En utilisant le pipeline CEGMA, 233 gènes codant pour des protéines (94 %) d’un ensemble de gènes eucaryotes hautement conservés (248) ont été reconnus dans le génome assemblé MaSuRCA, dont 215 gènes (86 %) étaient complètement (>70 % de leur longueur) couverts (fichier supplémentaire 3 : tableau S3). Pour évaluer la précision de l’assemblage de novo, un ensemble de transcriptions générées de novo provenant de la même souche de L. minor a été aligné sur les échafaudages. En utilisant le logiciel BLAT , il a été constaté que ~97 % des transcrits nettoyés s’alignaient sur au moins un échafaudage, avec une couverture ≥95 % et une identité de séquence ≥90 % (fichier supplémentaire 4 : tableau S4). La séquence finale assemblée couvrait 472 128 703 bases intégrées dans 46 047 échafaudages, avec une longueur N50 de 23 801 bases lorsque les échafaudages de 1000 pb ou moins sont exclus. Cette longueur est similaire à la taille prédite du génome à l’aide de Kmergenie qui a estimé la taille de l’assemblage à 475 Mbp sur la base des statistiques k-mer, ou à 481 Mbp en utilisant la cytométrie en flux (Fig. 1b). Par conséquent, en tant que proportion du contenu de l’ADN nucléaire, la séquence du génome de L. minor était presque entièrement (98,15 %) couverte par les échafaudages assemblés. Les échafaudages ayant une longueur de séquence de 2 kbp ou plus couvraient environ 96 % de la séquence de l’assemblage du génome de novo, dont 17 échafaudages avaient une longueur de séquence minimale de 0,5 Mbp (fichier supplémentaire 5 : figure S1). En utilisant les données disponibles sur l’ADN chloroplastique de L. minor, le génome chloroplastique complet du clone 5500 de L. minor a été obtenu ici en alignant les lectures NGS à l’aide de BWA avec le génome chloroplastique de L. minor de Genbank comme référence (NC_010109.1). Ce génome chloroplastique était de 165,9 Mbp et contenait 48 variantes liées à 117 pb (0,07 %) par rapport à la séquence de référence Genbank qui est originaire d’un clone/écotype différent (fichier additionnel 6 : tableau S5).

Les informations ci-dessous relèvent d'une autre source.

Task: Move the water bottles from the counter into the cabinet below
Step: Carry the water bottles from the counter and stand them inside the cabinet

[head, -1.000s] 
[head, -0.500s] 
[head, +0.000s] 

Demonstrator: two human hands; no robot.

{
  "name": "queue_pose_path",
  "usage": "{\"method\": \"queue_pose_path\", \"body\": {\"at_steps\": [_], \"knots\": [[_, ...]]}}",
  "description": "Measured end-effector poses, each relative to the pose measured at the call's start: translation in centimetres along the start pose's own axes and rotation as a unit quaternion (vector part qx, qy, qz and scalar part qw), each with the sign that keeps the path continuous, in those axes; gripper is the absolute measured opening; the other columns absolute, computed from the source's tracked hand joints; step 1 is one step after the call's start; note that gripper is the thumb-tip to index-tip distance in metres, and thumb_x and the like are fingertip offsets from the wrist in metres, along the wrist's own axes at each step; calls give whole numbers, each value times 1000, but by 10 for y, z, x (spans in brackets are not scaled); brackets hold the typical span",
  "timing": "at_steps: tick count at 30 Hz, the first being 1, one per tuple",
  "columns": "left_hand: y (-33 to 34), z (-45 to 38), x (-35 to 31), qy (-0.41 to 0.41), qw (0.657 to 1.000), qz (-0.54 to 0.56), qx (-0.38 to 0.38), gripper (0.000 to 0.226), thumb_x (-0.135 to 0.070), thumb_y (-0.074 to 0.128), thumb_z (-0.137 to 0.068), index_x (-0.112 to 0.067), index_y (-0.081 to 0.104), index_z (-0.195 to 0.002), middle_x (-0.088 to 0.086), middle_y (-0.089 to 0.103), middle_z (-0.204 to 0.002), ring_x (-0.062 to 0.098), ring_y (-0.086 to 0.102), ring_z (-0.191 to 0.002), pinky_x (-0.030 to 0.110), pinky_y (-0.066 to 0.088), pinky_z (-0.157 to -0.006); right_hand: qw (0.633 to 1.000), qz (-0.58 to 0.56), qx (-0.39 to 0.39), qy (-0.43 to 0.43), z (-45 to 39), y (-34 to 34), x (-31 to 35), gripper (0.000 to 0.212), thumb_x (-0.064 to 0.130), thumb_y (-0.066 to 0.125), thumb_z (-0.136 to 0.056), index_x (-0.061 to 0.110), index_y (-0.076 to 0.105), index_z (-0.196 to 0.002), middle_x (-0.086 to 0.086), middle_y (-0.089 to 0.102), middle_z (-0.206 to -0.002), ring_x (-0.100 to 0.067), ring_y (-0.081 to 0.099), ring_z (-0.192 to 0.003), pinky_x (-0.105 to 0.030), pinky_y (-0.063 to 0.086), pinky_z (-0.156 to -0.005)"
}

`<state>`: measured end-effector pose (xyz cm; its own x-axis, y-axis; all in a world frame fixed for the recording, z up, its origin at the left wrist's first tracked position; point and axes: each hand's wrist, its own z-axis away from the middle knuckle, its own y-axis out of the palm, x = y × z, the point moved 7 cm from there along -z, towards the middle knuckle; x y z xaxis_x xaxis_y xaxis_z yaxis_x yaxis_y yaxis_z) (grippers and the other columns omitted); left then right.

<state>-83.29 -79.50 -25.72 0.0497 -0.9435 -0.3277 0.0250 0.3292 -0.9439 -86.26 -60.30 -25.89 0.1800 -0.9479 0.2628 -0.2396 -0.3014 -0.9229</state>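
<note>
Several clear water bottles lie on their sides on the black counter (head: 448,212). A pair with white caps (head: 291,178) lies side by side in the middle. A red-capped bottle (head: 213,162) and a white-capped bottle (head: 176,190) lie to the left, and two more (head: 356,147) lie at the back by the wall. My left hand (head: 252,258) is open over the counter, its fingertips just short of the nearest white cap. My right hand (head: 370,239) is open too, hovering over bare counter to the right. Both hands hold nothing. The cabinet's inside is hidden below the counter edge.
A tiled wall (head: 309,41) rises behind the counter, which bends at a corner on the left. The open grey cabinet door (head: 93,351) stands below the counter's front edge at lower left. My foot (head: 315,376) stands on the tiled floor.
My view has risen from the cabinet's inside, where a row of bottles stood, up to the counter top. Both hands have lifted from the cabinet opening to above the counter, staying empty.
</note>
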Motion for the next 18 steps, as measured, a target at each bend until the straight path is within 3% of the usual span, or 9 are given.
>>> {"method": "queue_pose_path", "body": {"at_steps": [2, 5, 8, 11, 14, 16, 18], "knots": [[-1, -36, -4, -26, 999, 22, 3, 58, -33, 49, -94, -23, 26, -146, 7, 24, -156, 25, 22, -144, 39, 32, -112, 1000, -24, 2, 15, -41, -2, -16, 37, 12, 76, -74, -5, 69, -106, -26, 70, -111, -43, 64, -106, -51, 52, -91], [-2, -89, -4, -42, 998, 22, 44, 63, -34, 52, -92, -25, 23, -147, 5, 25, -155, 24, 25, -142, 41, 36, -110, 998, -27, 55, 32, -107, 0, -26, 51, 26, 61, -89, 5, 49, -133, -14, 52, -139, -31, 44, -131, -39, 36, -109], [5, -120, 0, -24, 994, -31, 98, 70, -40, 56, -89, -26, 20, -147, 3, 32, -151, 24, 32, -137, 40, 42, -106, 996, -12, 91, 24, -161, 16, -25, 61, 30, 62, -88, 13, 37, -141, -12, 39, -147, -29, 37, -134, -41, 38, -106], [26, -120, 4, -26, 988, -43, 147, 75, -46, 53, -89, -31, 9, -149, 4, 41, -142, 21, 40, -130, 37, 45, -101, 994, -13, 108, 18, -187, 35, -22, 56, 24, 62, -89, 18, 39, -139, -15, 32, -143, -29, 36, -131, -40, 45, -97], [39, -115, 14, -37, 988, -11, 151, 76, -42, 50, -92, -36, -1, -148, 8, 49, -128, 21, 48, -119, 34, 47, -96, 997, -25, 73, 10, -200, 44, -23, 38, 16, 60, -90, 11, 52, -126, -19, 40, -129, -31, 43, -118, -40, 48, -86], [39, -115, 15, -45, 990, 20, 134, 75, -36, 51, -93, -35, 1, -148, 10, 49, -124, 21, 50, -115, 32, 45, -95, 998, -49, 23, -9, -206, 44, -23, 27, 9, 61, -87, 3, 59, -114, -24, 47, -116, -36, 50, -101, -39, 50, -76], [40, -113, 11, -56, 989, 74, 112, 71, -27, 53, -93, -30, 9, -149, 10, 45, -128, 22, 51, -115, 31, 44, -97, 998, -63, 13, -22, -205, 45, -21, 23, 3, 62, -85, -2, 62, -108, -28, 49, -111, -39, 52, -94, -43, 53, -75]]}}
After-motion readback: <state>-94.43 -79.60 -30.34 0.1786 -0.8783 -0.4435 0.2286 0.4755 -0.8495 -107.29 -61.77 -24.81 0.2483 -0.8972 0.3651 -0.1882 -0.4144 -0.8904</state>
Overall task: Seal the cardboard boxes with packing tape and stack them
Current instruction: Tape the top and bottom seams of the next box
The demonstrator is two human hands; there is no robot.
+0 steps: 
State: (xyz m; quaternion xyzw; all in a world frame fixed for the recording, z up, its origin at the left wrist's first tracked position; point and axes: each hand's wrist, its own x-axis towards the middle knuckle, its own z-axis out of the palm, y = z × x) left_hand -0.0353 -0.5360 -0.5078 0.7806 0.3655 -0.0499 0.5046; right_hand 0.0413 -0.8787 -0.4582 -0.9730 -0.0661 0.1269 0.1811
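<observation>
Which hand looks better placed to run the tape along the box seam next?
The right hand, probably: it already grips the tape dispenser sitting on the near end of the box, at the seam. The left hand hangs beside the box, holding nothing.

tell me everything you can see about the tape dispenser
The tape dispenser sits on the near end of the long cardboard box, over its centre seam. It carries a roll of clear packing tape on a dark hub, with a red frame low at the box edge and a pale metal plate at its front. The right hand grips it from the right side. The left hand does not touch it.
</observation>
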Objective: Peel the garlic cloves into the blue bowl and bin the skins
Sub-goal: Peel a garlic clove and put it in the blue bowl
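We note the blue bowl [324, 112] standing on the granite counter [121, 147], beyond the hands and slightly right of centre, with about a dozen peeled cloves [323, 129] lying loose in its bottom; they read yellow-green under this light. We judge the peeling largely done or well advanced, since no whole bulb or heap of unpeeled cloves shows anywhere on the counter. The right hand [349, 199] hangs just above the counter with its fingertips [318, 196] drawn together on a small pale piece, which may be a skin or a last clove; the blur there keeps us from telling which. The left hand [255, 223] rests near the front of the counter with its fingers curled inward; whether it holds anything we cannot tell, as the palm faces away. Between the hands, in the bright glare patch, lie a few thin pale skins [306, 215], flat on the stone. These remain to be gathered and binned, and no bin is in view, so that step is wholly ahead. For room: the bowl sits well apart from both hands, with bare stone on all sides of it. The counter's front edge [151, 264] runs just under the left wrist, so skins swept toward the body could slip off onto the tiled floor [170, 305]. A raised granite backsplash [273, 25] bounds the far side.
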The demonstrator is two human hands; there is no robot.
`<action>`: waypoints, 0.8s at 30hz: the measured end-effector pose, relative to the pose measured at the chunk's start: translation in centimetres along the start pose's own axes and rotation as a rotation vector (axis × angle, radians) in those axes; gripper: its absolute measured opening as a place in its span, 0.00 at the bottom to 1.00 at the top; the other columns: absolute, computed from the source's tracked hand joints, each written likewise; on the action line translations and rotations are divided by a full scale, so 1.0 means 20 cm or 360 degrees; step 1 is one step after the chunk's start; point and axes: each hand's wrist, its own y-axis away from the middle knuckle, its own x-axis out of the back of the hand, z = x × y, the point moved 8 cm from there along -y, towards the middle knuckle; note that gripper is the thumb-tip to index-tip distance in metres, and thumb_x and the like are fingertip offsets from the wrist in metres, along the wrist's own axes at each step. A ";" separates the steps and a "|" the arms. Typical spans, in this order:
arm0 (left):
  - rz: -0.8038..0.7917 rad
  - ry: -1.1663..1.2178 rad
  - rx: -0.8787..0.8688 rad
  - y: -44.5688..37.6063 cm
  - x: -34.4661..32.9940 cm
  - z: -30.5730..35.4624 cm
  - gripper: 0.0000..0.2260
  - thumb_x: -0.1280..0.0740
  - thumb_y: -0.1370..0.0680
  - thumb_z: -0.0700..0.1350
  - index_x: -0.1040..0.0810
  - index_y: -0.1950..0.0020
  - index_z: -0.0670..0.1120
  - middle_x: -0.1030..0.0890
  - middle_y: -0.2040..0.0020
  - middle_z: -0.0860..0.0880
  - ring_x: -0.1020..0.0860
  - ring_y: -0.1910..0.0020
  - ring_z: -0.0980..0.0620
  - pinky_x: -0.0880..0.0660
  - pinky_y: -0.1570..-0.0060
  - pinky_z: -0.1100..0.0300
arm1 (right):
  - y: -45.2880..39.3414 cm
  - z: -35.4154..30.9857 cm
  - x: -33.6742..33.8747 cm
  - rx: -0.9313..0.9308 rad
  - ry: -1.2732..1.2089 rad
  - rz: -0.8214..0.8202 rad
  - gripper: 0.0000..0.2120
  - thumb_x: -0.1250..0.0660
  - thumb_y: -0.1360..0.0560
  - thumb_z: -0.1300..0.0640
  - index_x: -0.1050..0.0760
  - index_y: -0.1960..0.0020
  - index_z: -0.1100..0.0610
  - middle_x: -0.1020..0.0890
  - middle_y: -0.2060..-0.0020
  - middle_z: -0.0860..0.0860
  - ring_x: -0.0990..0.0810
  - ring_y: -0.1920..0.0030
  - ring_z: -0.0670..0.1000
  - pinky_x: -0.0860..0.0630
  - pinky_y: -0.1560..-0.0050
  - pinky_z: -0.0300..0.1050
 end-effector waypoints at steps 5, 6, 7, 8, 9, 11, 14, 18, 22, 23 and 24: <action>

Dans cette étude, une approche shotgun du génome entier a été utilisée pour séquencer le génome de L. minor en utilisant l’assemblage de novo de bibliothèques de lecture exclusivement paires, ce qui a donné une valeur N50 modérée. L’absence de bibliothèques de paires de matrices fait une différence significative dans la taille des échafaudages et donc aussi dans la valeur N50. Les bibliothèques de lectures en paires ne peuvent tout simplement pas couvrir un grand nombre de séquences répétitives dans un génome, en particulier dans les génomes de plantes, qui sont connus pour avoir un grand nombre de séquences répétitives. La participation d’un ensemble de bibliothèques de paires de matrices produirait des échafaudages plus longs, ce qui rendrait les valeurs N50 10 à 100 fois plus élevées. Notre assemblage de génome contient une valeur N50 d’échafaudage de plus de 20 kbp, ce qui est comparable à la valeur N50 d’échafaudage des assemblages de génome de Cannabis sativa et Phoenix dactylifera . De plus, les valeurs N50 générées d’autres assemblages de génomes de plantes séquencés auxquels aucune bibliothèque de paires de matrices n’est incluse (valeur N50 de l’échafaudage) sont également en ligne avec la valeur N50 de l’échafaudage obtenue ici. Cela suggère que l’assemblage produit de L. minor couvre la plupart des séquences non répétées. De nouvelles bibliothèques de séquençage ainsi que des informations de cartographie telles que des cartes physiques, des cartes optiques ou des cartes cytogénétiques peuvent être nécessaires pour améliorer la qualité de la séquence du génome afin d’analyser la génomique comparative, les duplications du génome entier ou l’évolution du génome chez les espèces de lentilles d’eau. Cependant, l’assemblage actuel nous permet de caractériser les éléments de base (par exemple, la répétition et le contenu des gènes) du génome de L. minor.
Les séquences répétitives comprennent 62 % de l’assemblage du génome de L. minor
Les comparaisons basées sur l’homologie ont révélé que 62 % de l’assemblage du génome de L. minor était constitué de séquences répétitives (tableau 1). Les répétitions ont été classées en rétrotransposons (31,20 %), transposons d’ADN (5,08 %), répétitions en tandem (3,91 %) et autres répétitions non classées (21,27 %). Les rétrotransposons à longue répétition terminale (LTR) constituent la classe prédominante d’éléments transposables (29,57 %), ce qui est cohérent avec d’autres génomes végétaux.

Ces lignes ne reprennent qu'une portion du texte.